## PROMPT:
An exact copy of the data is required. No picture may appear in it.
──────── THE DATA ────────
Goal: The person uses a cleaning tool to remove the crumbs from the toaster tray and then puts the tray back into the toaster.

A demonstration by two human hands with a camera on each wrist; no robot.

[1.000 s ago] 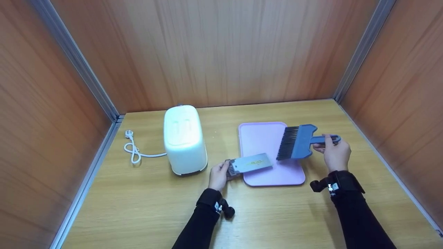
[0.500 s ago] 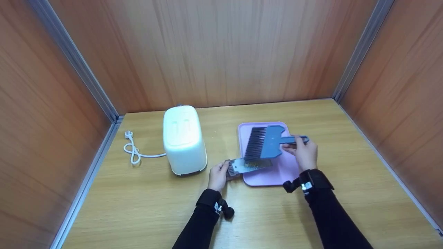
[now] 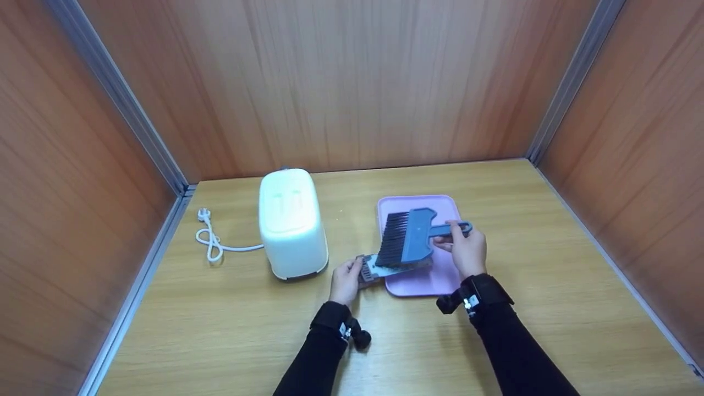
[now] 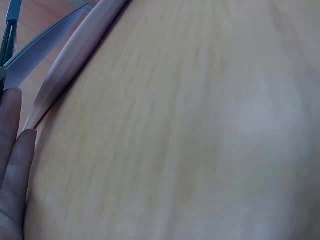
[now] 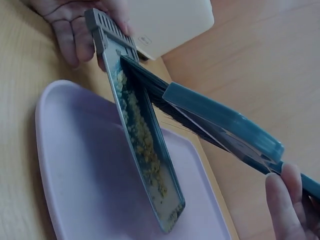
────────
## TASK ANSWER:
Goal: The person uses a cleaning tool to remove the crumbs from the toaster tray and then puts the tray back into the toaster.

A demonstration by two human hands with a camera on each wrist; no robot.

[1.000 s ago] 
[0.500 s ago] 
[now] 
[now] 
[now] 

Besides this answer, nothing more is needed.